I have read What permissions should my website files/folders have on a Linux webserver? and here is a linked question. Let's say:
/var/www/bobweb/
is owned bybob:bob
/var/www/eveweb/
is owned byeve:eve
and that each site has an Apache VirtualHost, linking to bobweb.com and eveweb.com.
Each website needs to be writable by Apache (there is an image uploader on both websites), so I often read:
"Just do
chgrp -R www-data /var/www/bobweb/
, idem for Eve, and that's all!"
This gives:
drwxrwx--- 3 bob www-data 4096 Jan 9 17:45 bobweb
drwxrwx--- 5 eve www-data 4096 Feb 26 2019 eveweb
This indeed prevents Bob to visit Eve's files from shell/SSH and vice-versa.

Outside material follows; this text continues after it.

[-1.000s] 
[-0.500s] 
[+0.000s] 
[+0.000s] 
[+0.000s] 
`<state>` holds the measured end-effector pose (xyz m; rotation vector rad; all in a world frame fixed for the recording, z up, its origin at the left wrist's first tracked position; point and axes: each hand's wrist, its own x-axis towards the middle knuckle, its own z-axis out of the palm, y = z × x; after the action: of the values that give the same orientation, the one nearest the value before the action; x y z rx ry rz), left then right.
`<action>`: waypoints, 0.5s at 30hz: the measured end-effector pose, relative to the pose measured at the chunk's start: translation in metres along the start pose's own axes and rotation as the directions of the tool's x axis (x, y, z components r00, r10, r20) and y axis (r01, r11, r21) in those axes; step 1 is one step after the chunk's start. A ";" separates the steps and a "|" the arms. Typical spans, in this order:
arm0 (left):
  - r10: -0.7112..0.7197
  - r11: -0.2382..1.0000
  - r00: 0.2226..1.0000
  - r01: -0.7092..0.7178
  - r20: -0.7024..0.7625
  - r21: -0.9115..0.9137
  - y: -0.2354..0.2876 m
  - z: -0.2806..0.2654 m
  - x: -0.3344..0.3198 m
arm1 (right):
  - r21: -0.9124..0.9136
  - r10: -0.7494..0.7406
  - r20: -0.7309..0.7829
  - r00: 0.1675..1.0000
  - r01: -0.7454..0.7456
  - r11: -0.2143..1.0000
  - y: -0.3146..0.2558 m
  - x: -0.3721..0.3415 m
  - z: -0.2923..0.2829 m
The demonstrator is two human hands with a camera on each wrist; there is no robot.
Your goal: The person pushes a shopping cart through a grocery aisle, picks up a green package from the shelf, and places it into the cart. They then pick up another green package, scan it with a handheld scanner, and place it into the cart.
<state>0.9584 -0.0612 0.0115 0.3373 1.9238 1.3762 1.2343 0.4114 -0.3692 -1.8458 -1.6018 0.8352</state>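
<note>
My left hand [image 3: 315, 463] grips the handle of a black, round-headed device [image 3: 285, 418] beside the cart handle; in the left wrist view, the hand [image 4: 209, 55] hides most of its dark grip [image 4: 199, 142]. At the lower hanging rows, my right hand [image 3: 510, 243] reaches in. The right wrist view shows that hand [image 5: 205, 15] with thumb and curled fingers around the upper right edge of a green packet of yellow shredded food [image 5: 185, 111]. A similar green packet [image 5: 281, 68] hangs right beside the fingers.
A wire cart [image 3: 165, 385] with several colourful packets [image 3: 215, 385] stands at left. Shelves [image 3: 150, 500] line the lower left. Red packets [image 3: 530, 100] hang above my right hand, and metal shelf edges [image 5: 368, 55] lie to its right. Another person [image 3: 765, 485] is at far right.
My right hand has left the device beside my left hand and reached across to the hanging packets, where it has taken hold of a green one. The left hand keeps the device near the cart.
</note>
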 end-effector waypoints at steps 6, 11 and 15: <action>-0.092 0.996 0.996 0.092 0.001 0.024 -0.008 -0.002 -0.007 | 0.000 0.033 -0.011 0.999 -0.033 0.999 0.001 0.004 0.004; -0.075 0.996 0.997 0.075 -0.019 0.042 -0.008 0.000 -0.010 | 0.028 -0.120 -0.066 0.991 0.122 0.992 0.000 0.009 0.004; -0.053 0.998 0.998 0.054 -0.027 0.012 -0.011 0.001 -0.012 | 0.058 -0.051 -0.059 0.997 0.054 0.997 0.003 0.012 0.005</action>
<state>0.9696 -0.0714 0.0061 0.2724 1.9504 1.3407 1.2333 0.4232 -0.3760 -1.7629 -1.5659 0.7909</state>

But it seems that Eve could write a PHP script (run by www-data
) to read (or even modify) /var/www/bobweb/wp-config.php
(thus stealing Bob's DB password!).
Question: how to modify user+group ownerships and permissions to prevent Bob to read Eve's files and vice-versa, but still allow Apache+PHP to write data on these websites?
(typical shared hosting situation)
This can't fully be done with file permissions alone - you should look to the applications you are running to create jails. For PHP you can use "open_basedir" on a per virtualhost basis.
You will also want something similar in your FTP server (you have not advised which server you are using but many/most have an appropriate directive).
Of-course if you are allowing cgis the entire problem space changes.